They don't like that and Lochlan could read the words in my eyes because I'm a billboard, everything I think is always clearly visible, just without context or timestamps and so he panicked and took me by the shoulders, turning me away from the water, waiting for my eyes to focus from nothing to his strawberry curls and soft blue eyes. Again with the gentle smiles, the oh my God she is so fucked up why are we persisting in letting her have this independence when she doesn't even know enough to stay out of the rain? look that leaves me happy he is as unsure and anxious and uncomfortable as I am because misery loves company. She adores it and invites it to dance. She bathes in it and kisses it and sleeps with it and dreams about it.

I shook my head again. Blue lips. Wild thoughts. Behave, princess, or they'll take you away from this.

Sorry, what?

What in the hell are you doing?

Thinking.

Can't you think where it's warm?

No?

Bridget, stop it.

Stop what?

This.

If you don't love me, go away. This is what I do.

No, it isn't.

Then you tell me my profession.

You write.

Ha.

Oh fuck off.

I haven't written anything worth reading in forever.

You've been under stress.

A low grade, slow-moving stress. I should be able to outwrite it.

Not when everything is new.

Wait, you're not supposed to be on my side, Lochlan.

I'm not used to being the rescuer.

Just the ruiner.

What?

Nothing.

Is it safe to leave you alone?

Never.

Bridge-

I'm fine. Really. I'm going to have a shower and get dressed and make coffee. Seriously. I'm fine.

You sure?

Yes.

I love you.

I love you too.

Bridget?

What?

What were you really doing?

Just enjoying the view. I missed the water.

Okay, but stay warm and dry to do it. You're going to worry Ben.

Sorry.

It's okay. See you in a bit.

Fine.

He stood there for a few more minutes. Not an awkward silence, just staring openly. I know what I looked like because once he was gone and had closed the door behind him, I went straight into my bathroom to run a hot shower and I met my reflection in the mirror halfway into the room.

Oh.

Lord.

Wow.

I wasn't the only one enjoying the view.

Caleb was sitting in his car in the driveway, with a perfect line of sight to my balcony.


Thursday 27 May 2010

The Dying Tree.

They cover the grass out here, a carpet of dried ivory paper cut out to resemble oak and sometimes maple leaves. Faded from the sun and curled by rain they scatter and come to rest again, sometimes face up so that you can discern different words or phrases, still, if you are very lucky. Otherwise you are forced to decipher what is carved into the bark, descriptions so breathtaking you fall to your knees, sermons and thought transcribed with emotion so thick your eyes water and you make excuses for the lump in your throat, maybe a cough, perhaps just clearing it. It wouldn't be noted, everyone has the same reaction to Jacob's reading tree.
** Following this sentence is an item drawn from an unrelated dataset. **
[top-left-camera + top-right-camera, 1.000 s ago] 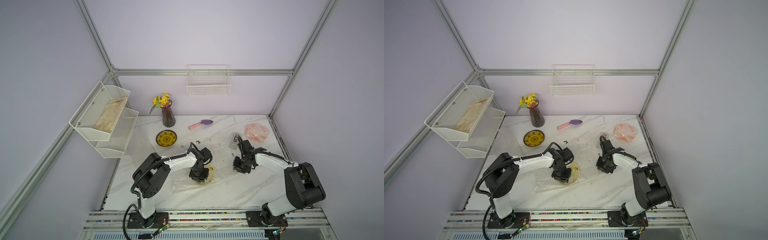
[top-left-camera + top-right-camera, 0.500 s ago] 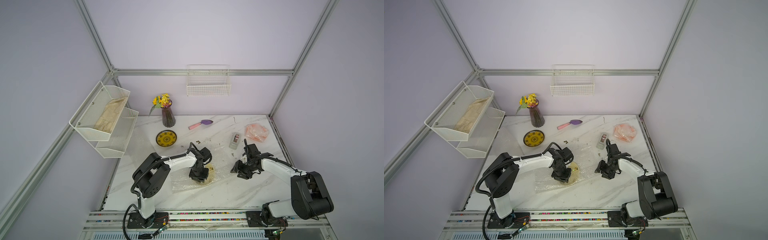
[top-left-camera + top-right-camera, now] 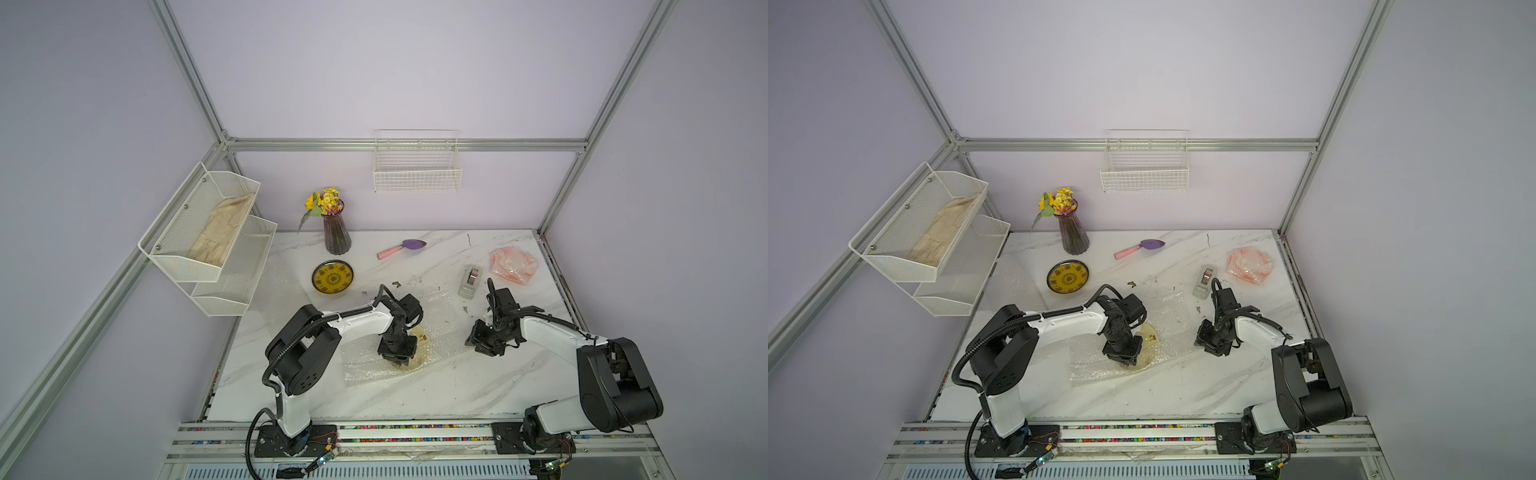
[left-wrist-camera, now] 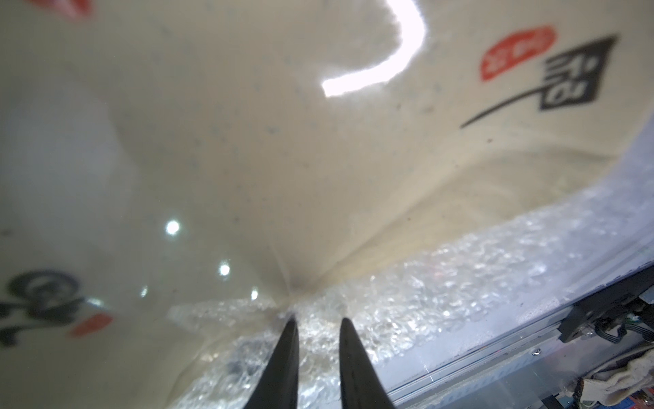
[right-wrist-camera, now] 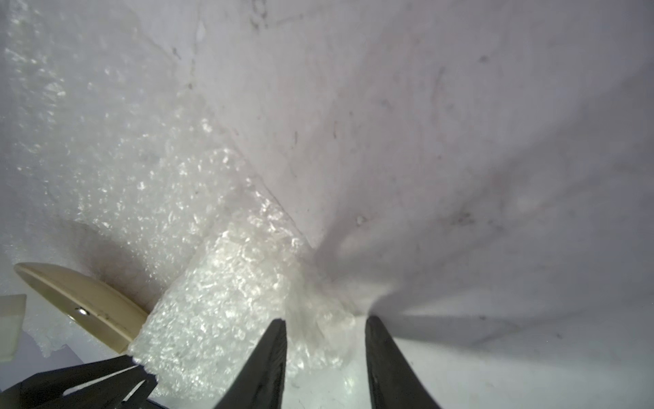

Only Jacob's tree is dying and I didn't expect to come to the clearing and find it exposed to the sun, bare branches with all of the words stripped away so brutally but so naturally too. Because that's what death is, just one more part of life, one more thing we find so different and so sudden. Surprising. Final.

If you need me, I've gone home to get a basket so I can collect all of his leaves. I don't want them to blow away. The wind off the water can be fierce.

Wednesday 26 May 2010

Influence.

The earth is MOVING.

Henry comes home from school now and eats five cookies and then goes downstairs and pounds away on the drums for forty minutes every day.

He does not have a light touch. Granted, he is the tallest, heaviest eight-year-old I have ever met so maybe that was to be expected. It's pretty cool actually. He asked me last night if he could live at home for a while after college so he and his band can 'get off the ground without starving to death.'

Next week I'm expecting him to grow a beard sometime between recess and his 8:30 pm bedtime.

Cole would have been so proud, like we all are. My kids are awesome.

Princess crossing.

Another province, another driver's license, and this time my height clocks in at a staggering 1.6 metres.

Meters? I still haven't memorized the centimetres one from the last province. Or inches for that matter.

And for the record, they still got it wrong. Right across the country now. She ASKED me how tall I was and I told her and once again I think my shoes got factored in..oh well.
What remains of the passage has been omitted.